Easy Taxi calms Nigeria's kidnapping fears
By Tim Cocks
LAGOS (Reuters) - In Nigeria, one of the world's worst countries for
kidnapping, getting in the wrong cab could end up costing you or your
family a lot more than the agreed taxi fare.
Many people have a "taxi guy" whom they trust to avoid
this risk. But what if he's on the other side of a notoriously
traffic-throttled city like Lagos just when you need him?
It was a clear gap in the market for Easy Taxi, which like
Silicon Valley's Uber uses a smartphone app and GPS technology to
provide taxi services by linking up customers with a trusted driver who
is nearby.
In Nigeria, Easy Taxi only recruits
existing taxis, but ones that are carefully vetted with all their
documents in order. Many won't pass the test.

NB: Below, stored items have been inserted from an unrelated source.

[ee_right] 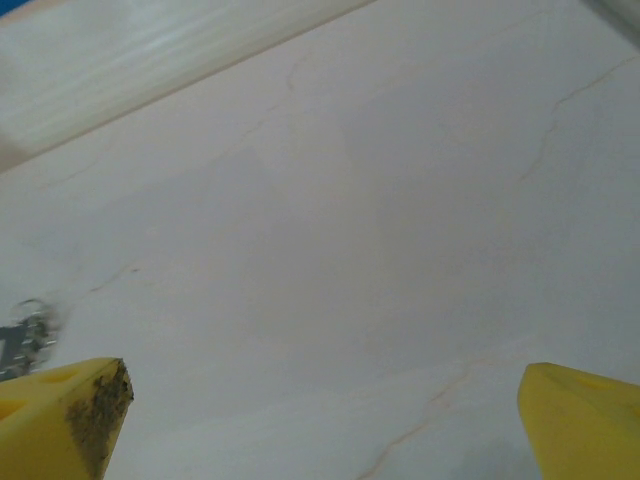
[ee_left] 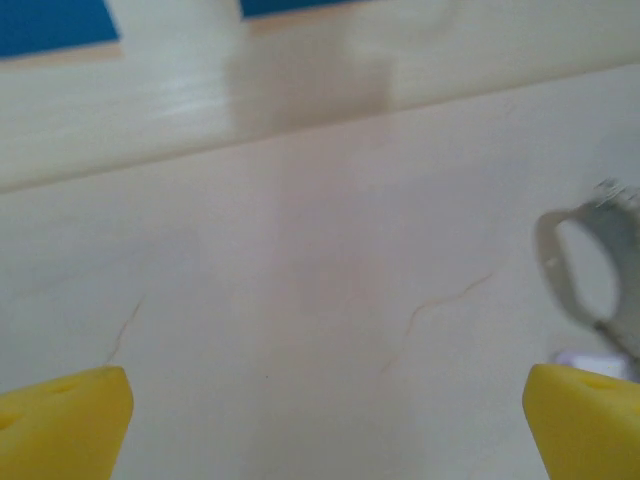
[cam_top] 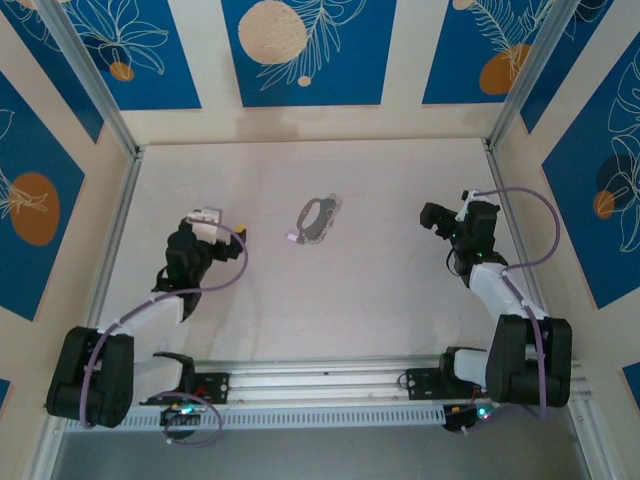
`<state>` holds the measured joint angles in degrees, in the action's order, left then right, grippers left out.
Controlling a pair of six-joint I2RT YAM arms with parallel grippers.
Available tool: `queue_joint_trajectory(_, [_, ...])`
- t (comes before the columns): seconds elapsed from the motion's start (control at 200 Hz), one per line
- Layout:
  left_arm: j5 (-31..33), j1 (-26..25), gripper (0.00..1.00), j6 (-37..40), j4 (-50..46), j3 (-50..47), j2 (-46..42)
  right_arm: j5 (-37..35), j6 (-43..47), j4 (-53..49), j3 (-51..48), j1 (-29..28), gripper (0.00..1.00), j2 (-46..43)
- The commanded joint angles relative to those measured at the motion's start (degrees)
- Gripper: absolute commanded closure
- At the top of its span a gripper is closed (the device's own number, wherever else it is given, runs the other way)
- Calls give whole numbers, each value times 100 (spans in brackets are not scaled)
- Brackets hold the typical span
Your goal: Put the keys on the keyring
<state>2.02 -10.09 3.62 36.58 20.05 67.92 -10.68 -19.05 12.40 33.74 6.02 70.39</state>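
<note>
A thin dark-grey metal oval keyring (cam_top: 318, 216), fringed with small plain silver keys (ee_right: 18, 342), lies flat about the middle of the pale worktop (cam_top: 380, 290), a little towards the far side. The small silver key with a lilac-purple plastic head (cam_top: 292, 237) lies loose on the worktop just beside the keyring's near left end; I cannot tell whether the two touch. The left hand (cam_top: 212, 220) hangs to the left of both, near them but apart. Its yellow fingers (ee_left: 60, 418) are spread wide with nothing between them. From that wrist, the keyring's loop sits just beyond the right fingertip, and a pale lilac scrap shows right above the tip. The right hand (cam_top: 445, 213) hangs to the right of the keyring, farther from it than the left hand is. Its yellow fingers (ee_right: 70, 410) are likewise spread wide and grip nothing. From that wrist, the plain silver keys show blurred at the left edge, just above the left fingertip.
</note>
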Motion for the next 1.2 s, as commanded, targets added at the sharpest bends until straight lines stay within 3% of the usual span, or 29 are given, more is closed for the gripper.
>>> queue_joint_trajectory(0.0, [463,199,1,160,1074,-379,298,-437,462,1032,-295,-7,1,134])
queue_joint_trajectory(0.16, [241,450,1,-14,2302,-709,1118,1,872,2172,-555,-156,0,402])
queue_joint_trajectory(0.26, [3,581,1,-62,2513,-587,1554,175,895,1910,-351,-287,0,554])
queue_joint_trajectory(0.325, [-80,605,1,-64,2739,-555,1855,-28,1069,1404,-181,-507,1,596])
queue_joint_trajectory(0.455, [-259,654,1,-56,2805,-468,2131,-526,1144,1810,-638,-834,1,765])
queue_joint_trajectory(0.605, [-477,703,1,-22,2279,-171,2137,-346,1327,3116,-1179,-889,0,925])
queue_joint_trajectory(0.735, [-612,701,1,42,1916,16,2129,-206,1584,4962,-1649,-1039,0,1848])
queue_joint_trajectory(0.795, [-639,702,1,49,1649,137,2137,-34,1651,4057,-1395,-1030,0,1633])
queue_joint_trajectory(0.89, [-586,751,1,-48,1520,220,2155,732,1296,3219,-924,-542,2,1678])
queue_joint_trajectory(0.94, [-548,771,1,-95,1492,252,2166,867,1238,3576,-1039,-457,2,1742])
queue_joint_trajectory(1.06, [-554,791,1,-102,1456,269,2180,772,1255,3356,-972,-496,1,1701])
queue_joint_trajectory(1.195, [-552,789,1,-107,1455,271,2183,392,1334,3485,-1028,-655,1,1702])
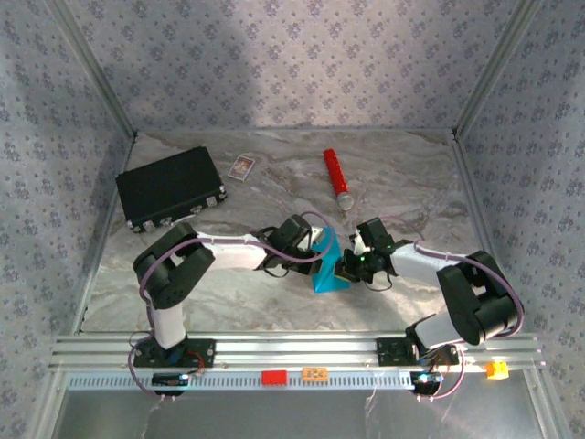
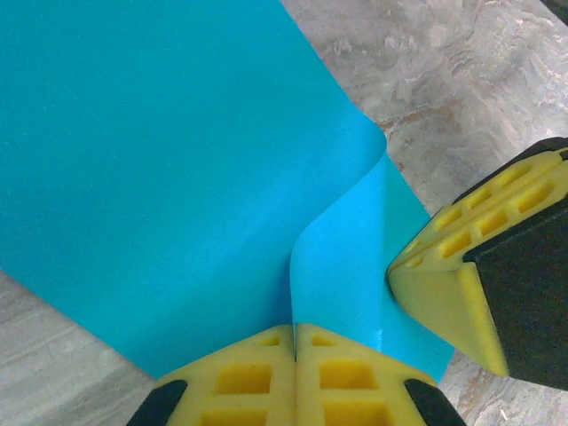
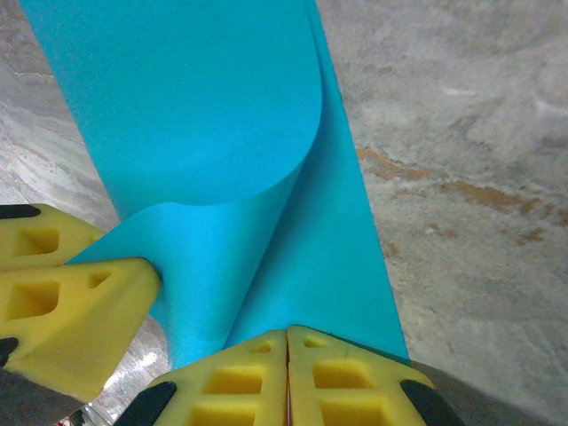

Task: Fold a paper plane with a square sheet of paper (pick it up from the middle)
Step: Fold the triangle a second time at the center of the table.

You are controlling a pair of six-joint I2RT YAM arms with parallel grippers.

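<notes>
Square sheet of paper [image 1: 327, 272]: held over table [image 1: 274, 197] centre, curled, uncreased. Left gripper [image 2: 295, 344], right gripper [image 3: 287, 348]: clamped on it. Folds remain.

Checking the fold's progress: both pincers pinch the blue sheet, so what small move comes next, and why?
Probably press the bend flat against the table. The left pincer and right pincer are both shut on the square sheet of paper, close together, and it curls over in a rounded loop, not a sharp crease.

paper [image 1: 327, 267] mid-table; case [image 1: 170, 187] behind it, left
</notes>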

A spike in kidnapping of well-to-do Nigerians and
expatriates in Lagos in late 2012 and early 2013 made a lot of people
wary of flagging down unknown cabs. Nigerians dubbed them "one chance",
denoting the small but terrifying risk.
According to consultancy Control Risks, Nigeria ranked
third behind India and Mexico for recorded kidnaps-for-ransom in 2013,
though last year it had been pushed down to fifth place by Iraq and
Pakistan.
"People were being kidnapped in taxis, in
public buses, so there was a big fear for safety," Easy Taxi Nigeria's
Managing Director Bankole Cardoso told Reuters.Yet almost everyone with a trusted taxi guy has had the same experience. He'll be there in 20 minutes, he says, before setting off into what Nigerians call a go-slow, a traffic jam, crawling through lanes of hooting yellow buses and rickshaws.
He eventually shows up an hour later, after multiple calls
and estimated arrival time changes, to find a frustrated passenger.